Bild: Adobe Stock/ Alexander Limbach

Die beste Nachricht zuerst: Die Moleküle des Wasserstoffs enthalten kein einziges Kohlenstoff-Atom. Entsprechend wird bei seiner Nutzung kein Kohlendioxid (CO2) freigesetzt und auch kein anderes klimaaktives Gas. Sein einziges Produkt ist Wasser.

Wasserstoff ist ein Gas, das sich auch als solches speichern lässt. Das dafür notwendige Gasnetz haben viele Länder sogar bereits – es wurde für Erdgas aufgebaut, doch es liesse sich durchaus umrüsten.

Bislang nutzt die chemische Industrie Wasserstoff, der aus Erdgas gewonnen wurde. Und das in beachtlichen Mengen: Der jährliche Wasserstoff-Bedarf der deutschen chemischen Industrie entspricht in etwa dem jährlichen Schweizer Stromverbrauch. Der chemischen Industrie verdanken wir die Rohstoffe für Shampoos, Laminatböden, PET-Flaschen, Lackfarben und so weiter.

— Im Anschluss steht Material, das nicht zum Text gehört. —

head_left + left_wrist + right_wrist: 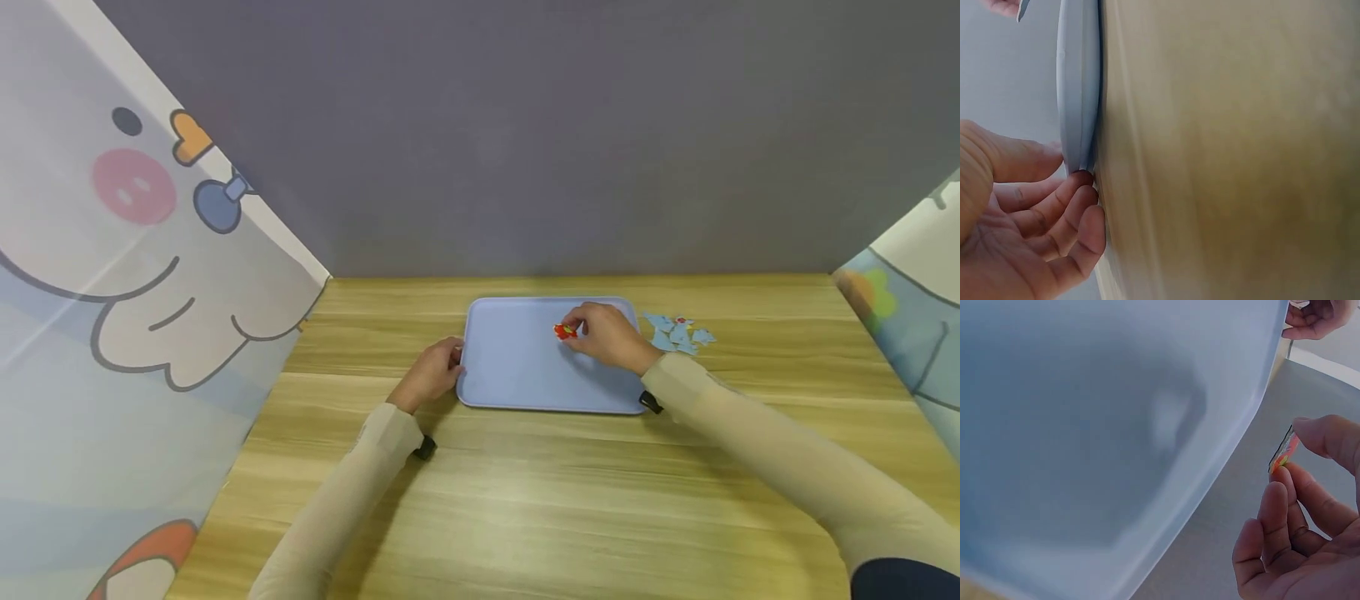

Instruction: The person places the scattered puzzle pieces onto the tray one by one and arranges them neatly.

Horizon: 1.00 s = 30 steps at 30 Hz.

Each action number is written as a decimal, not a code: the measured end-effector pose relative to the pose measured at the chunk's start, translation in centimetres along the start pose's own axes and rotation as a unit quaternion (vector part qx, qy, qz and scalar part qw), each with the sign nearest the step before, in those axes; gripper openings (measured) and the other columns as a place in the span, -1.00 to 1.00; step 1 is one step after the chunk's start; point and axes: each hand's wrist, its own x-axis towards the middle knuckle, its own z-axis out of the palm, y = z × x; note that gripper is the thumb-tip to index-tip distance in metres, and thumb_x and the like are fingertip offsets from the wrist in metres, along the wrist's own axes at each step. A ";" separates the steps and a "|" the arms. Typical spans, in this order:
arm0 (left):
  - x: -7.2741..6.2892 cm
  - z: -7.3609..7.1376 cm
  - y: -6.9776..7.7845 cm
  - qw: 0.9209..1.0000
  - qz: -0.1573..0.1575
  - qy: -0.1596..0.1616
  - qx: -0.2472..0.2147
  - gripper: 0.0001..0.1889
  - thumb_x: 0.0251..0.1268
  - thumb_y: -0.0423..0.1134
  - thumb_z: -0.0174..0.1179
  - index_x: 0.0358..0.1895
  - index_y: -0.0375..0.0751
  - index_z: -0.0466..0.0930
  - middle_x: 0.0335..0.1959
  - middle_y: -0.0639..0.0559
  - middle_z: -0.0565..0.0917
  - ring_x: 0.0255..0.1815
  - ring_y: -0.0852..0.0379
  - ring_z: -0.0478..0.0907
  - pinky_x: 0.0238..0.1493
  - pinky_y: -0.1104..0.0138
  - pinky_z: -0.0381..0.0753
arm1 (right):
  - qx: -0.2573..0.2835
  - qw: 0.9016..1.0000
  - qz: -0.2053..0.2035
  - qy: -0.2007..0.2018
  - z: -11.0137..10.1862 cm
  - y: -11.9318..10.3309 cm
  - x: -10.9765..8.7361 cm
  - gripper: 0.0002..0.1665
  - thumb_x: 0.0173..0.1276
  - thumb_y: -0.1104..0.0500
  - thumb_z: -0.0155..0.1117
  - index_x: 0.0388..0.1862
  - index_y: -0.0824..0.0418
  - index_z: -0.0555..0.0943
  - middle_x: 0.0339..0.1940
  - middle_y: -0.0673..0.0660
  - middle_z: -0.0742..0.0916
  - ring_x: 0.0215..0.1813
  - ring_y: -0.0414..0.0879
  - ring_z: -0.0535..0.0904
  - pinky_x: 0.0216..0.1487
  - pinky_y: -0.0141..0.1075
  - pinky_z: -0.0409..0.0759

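Note:
A shallow light-blue tray (517, 367) lies flat on the wooden table. At its left side my left hand (435, 371) grips the rim; in the left wrist view the thumb and curled fingers (1079, 215) meet the tray's edge (1077, 81). Over the right part of the tray, my right hand (603, 333) pinches a small, flat red puzzle piece (564, 332) with a bit of yellow-green. The right wrist view shows this piece (1284, 451) edge-on between thumb and fingertips, apart from the tray surface.
Several irregular light-blue pieces (678, 335), one with a red spot, lie in a loose cluster on the table (525, 500) just right of the tray. A grey wall (570, 142) rises behind the table, and a cartoon-printed panel (135, 333) stands at left.

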 end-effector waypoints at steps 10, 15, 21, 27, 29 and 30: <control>0.3 0.1 0.2 1.000 0.001 -0.003 -0.002 -0.55 0.19 -0.48 0.21 0.16 -0.44 0.38 -0.28 -0.12 0.59 -0.28 0.05 0.55 -0.23 0.28 0.57 | 0.020 1.000 0.011 -0.008 1.2 -0.6 1.9 -0.69 0.05 0.25 0.47 -0.20 0.30 0.67 -0.35 0.12 0.67 -0.36 -0.07 0.52 -0.30 -0.19 0.47; 0.2 0.1 0.2 1.000 -0.001 -0.004 -0.002 -0.55 0.19 -0.48 0.20 0.16 -0.45 0.37 -0.29 -0.11 0.58 -0.29 0.05 0.54 -0.22 0.27 0.56 | 0.026 0.999 0.014 -0.017 2.1 -1.0 3.2 -0.70 0.04 0.25 0.47 -0.22 0.31 0.67 -0.34 0.12 0.68 -0.33 -0.06 0.54 -0.25 -0.17 0.49; 0.2 0.1 0.3 1.000 -0.005 -0.009 -0.003 -0.55 0.21 -0.47 0.20 0.17 -0.45 0.36 -0.28 -0.11 0.57 -0.29 0.05 0.54 -0.22 0.27 0.56 | 0.045 0.998 0.022 -0.030 3.2 -1.5 4.6 -0.71 0.06 0.26 0.47 -0.21 0.33 0.66 -0.33 0.13 0.68 -0.28 -0.04 0.55 -0.19 -0.18 0.51; 0.1 0.1 0.2 1.000 -0.002 -0.007 0.001 -0.57 0.21 -0.48 0.19 0.16 -0.45 0.37 -0.30 -0.11 0.57 -0.30 0.05 0.54 -0.22 0.26 0.56 | 0.054 0.998 0.016 -0.036 4.2 -2.0 6.0 -0.71 0.08 0.27 0.45 -0.20 0.34 0.67 -0.32 0.14 0.69 -0.24 -0.03 0.56 -0.14 -0.20 0.51; 0.1 0.1 0.3 1.000 0.001 -0.006 0.000 -0.57 0.20 -0.49 0.19 0.15 -0.47 0.37 -0.30 -0.11 0.57 -0.31 0.04 0.53 -0.22 0.26 0.56 | 0.052 0.998 0.012 -0.040 4.6 -2.2 6.4 -0.71 0.08 0.27 0.45 -0.21 0.35 0.67 -0.31 0.15 0.70 -0.23 -0.02 0.57 -0.13 -0.20 0.51; 0.1 0.1 0.3 1.000 0.003 -0.005 0.000 -0.57 0.19 -0.49 0.20 0.14 -0.47 0.37 -0.31 -0.11 0.57 -0.31 0.04 0.53 -0.23 0.26 0.56 | 0.052 0.998 0.011 -0.042 4.7 -2.2 6.6 -0.71 0.08 0.27 0.45 -0.20 0.36 0.67 -0.31 0.16 0.70 -0.23 -0.02 0.57 -0.12 -0.20 0.51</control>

Auch die Schweizer Pharmaindustrie erhält ihre Rohstoffe unter anderem aus der deutschen chemischen Industrie – und hängt damit ebenfalls am Erdgas.

Die Lösung: Wird Wasserstoff mittels Elektrolyse aus Wasser gewonnen und stammt der dafür benötigte Strom aus erneuerbaren Quellen wie Wind und Sonne, erhält man klimaneutralen, sogenannten grünen Wasserstoff.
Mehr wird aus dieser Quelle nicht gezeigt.